### [Problem to work on]
Wherever the string "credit" turns up in the data, copy the whole line.

### [Raw data]
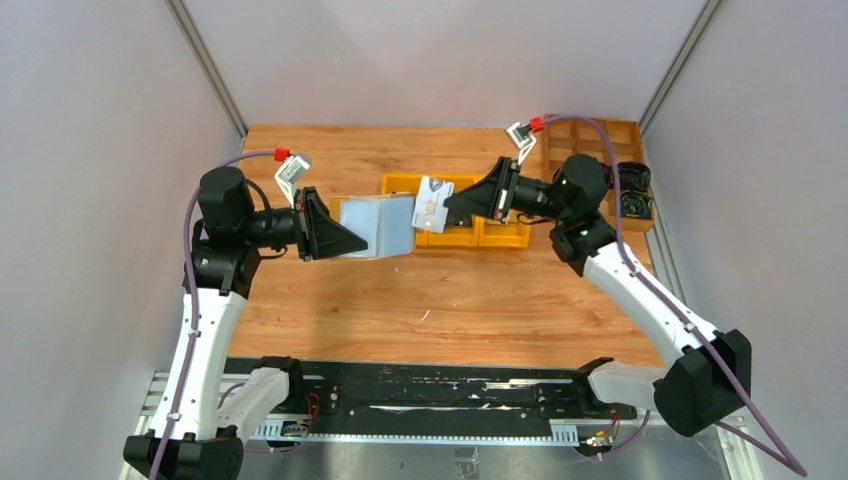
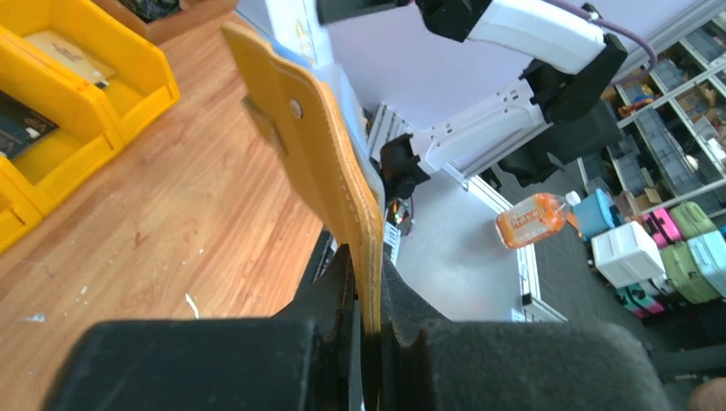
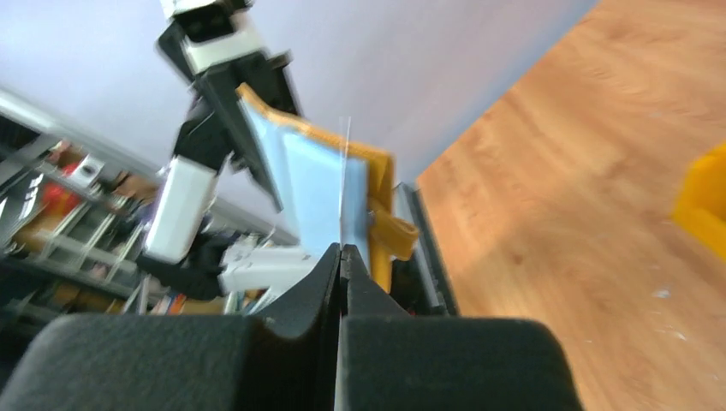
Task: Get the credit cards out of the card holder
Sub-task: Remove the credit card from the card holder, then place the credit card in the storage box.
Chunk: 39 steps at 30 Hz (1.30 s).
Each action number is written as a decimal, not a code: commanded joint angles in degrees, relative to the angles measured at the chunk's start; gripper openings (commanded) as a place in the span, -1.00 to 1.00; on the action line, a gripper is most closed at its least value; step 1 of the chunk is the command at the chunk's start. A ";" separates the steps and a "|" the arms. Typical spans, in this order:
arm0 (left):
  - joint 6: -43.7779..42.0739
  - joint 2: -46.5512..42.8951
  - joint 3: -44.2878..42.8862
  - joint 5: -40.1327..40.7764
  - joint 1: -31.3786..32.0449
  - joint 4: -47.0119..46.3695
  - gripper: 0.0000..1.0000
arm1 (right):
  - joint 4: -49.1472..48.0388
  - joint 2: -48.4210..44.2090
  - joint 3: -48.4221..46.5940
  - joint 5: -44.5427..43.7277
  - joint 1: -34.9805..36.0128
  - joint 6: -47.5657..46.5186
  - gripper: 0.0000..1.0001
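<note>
Left gripper (image 2: 364,330) was clamped on one edge of the holder (image 2: 317,154), with a black finger pressed against each side of the cover. The holder was held in the air above the table (image 1: 400,300), standing on edge. Its outer cover was mustard-yellow and leather-like, with a stitched rim and a round metal stud. Its inner face was smooth and pale silvery-blue.

Right gripper (image 3: 341,257) was closed on a card (image 1: 432,205), which was thin, flat, rectangular and pale. In the right wrist view it appeared edge-on as a fine line. The card sat just beside the holder's free edge, over the bins (image 1: 470,232).

The bins were open-topped, of glossy yellow plastic, and rested on the wood-grain table. A brown wooden divided tray (image 1: 600,140) occupied the far right corner.
</note>
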<state>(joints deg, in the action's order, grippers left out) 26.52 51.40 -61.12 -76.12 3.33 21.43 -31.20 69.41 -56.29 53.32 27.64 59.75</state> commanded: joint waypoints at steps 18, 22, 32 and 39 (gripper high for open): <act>-59.20 7.11 -6.85 33.51 14.10 45.72 -0.96 | 39.71 44.90 -38.63 -25.68 0.65 -28.46 -1.00; -64.04 10.02 -5.00 37.69 15.49 45.73 -0.99 | 41.13 51.35 -44.95 -27.49 2.66 -28.83 -1.00; -79.24 21.53 0.59 51.51 22.87 45.42 -1.00 | 42.93 63.03 -57.00 -30.47 5.74 -26.92 -1.00; -83.02 25.12 7.11 67.30 26.83 30.59 -1.00 | 40.39 60.98 -54.89 -34.30 6.01 -28.12 -0.37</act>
<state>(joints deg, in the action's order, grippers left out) -51.79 76.12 -56.97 -20.29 27.97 62.00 10.96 132.94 -111.63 22.57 32.93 32.40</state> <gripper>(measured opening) 0.095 0.228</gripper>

### [Response to the exercise]
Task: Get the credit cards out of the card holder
Sub-task: Remove the credit card from the card holder, then place the credit card in the storage box.

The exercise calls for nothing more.